After Samsung's Galaxy Note 7 recall, many might assume that those looking to get their hands on the latest and greatest smartphone (without it exploding) would be lining up to get on board with Apple's iPhone 7.
However, this is not the case.
According to a new survey, most people aren't impressed with the features of the iPhone 7 and will probably hold off on buying it.
The research firm Morning Consult surveyed 1,961 people from Sept. 6 to Sept. 8 to gauge the public's interest in the latest smartphone that was unveiled on Sept 7. and will hit the market on Friday.
It found that, out of the participants who have heard all about the new phone, 68 percent of them reported that they are unlikely to buy it, while only 21 percent said they are likely to make the purchase.
Apple began taking preorders for the device on Sept. 9, with the first wave selling out and pushing shipment dates to November.
Part of the reason why many reported to not be likely to buy the iPhone 7 may be because many people don't purchase a new device right away and instead wait until their current phone is paid off or when it breaks and they need a new one.

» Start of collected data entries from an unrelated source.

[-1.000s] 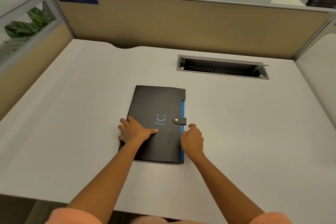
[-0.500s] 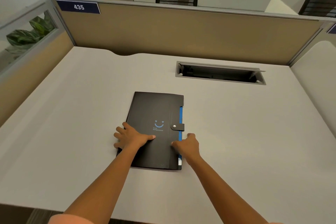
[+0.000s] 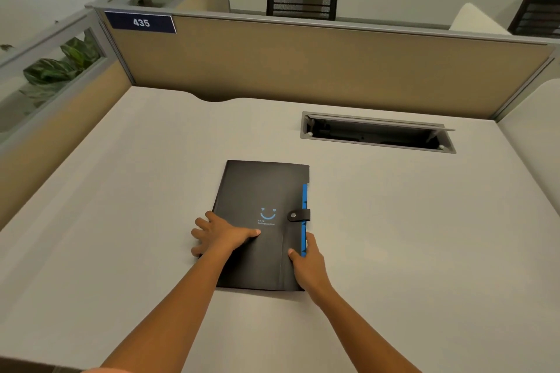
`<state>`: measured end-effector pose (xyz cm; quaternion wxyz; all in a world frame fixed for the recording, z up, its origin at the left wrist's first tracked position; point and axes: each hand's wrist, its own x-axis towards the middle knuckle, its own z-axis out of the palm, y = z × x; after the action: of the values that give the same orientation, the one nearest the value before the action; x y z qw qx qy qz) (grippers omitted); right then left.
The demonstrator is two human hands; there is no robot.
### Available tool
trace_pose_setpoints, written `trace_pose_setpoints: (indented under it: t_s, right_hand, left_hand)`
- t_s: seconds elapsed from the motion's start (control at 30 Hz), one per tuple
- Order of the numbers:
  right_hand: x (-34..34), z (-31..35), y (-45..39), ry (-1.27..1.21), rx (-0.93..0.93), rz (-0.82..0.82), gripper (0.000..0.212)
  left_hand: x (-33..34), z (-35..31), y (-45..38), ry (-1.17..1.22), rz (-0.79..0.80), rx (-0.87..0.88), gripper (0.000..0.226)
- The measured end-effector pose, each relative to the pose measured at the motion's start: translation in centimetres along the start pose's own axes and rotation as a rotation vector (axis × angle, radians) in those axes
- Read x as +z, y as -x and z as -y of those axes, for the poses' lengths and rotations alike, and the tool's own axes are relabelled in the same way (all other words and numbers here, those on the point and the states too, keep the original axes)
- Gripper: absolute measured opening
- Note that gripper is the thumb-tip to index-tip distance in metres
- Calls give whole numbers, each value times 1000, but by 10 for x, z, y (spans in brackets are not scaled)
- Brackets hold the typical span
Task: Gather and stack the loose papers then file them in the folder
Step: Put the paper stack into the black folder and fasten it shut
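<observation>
A black folder (image 3: 260,191) with a blue smile print lies flat in the middle of the white desk (image 3: 409,236), its snap strap fastened over the blue right edge. My left hand (image 3: 219,235) rests spread on the folder's left side, thumb on the cover and fingers over the left edge. My right hand (image 3: 307,263) grips the folder's right edge below the strap, thumb on the cover. No loose papers are in sight.
An open cable tray slot (image 3: 375,133) is cut into the desk at the back right. Tan partition walls (image 3: 303,70) close the desk off at the back and left, with a "435" sign (image 3: 141,22) at the top left.
My right hand has shifted from beside the folder onto its right edge, thumb now on the cover. The left hand stays on the cover. The view has tilted up a little.
</observation>
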<state>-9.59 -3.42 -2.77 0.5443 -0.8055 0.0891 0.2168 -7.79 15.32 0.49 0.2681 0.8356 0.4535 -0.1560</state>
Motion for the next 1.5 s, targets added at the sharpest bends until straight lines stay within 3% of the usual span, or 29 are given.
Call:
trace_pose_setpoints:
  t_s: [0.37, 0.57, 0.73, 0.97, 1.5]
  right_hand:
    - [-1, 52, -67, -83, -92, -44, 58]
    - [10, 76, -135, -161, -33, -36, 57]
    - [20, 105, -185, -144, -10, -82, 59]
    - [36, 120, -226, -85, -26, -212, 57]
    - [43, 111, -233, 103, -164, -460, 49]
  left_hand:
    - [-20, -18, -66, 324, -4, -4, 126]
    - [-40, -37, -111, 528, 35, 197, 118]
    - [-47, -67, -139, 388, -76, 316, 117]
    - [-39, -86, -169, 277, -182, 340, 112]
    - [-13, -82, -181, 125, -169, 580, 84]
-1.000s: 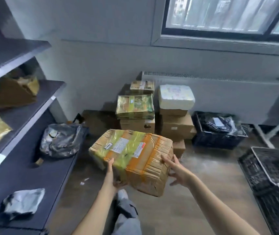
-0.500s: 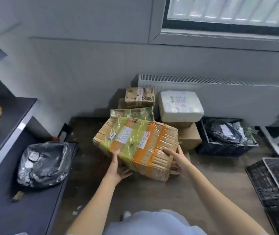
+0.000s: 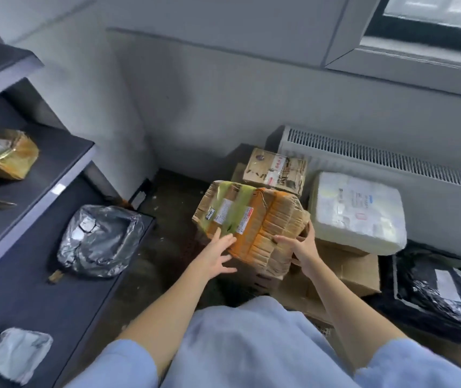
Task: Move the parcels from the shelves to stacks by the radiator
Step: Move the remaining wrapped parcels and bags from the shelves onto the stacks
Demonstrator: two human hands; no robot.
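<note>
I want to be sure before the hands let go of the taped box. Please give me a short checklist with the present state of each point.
1. Left hand on the taped box: ok, fingers straight against its near side.
2. Right hand gripping the box: ok, fingers curled round its corner.
3. Box resting fully on the stack: cannot tell, its underside is hidden.
4. Box level: not ok, it looks tilted.
5. Clear of the white parcel: ok, beside it.
6. Near the radiator: ok.
</note>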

However, interestingly enough, the poll also found that people aren't as impressed with the features of the iPhone 7 as they were with the iPhone 6s, which could be another reason why they might decide to skip this model and instead wait for the rumored iPhone 8 that could be revealed for Apple's 10th anniversary in 2017.
Many people might have expected Apple to make big changes to the device this time around. Instead, the iPhone 7 has the same size screen as the previous model and has the same look — besides coming in two new black colors with the option of a 256 GB size.
Although there are some new features to be excited about, such as the iPhone 7 being water-resistant, many other features fell flat among the public, like the removal of the headphone jack. Many people are concerned that they might just lose the new wireless AirPods, which cost $159.
While the AirPods made a big impact on the internet, most of this talk wasn't positive. The poll found that 51 percent of participants said the wireless headphones had no impact on whether or not they would buy the phone. Twenty-one percent reported that the AirPods make them more likely to purchase an iPhone 7, whereas 19 percent said it makes them less likely to.
Forty-one percent said the improved camera features would make them lean toward buying the smartphone, but 41 percent also said the camera features didn't matter when it came to making the decision to purchase the model.
While the new rose gold color at the time of the release of the iPhone 6s was a huge hit, 53 percent of people in the poll reported that the new black colors had no effect on whether or not they would buy the iPhone 7.
Less than half also reported that they were more likely to get the device based on the fact that it has longer battery life, a more powerful processor and more storage.
Overall, it just seems like people aren't extremely excited over the smartphone. This could change over time, once people start getting their preorders and more get to see the device in action.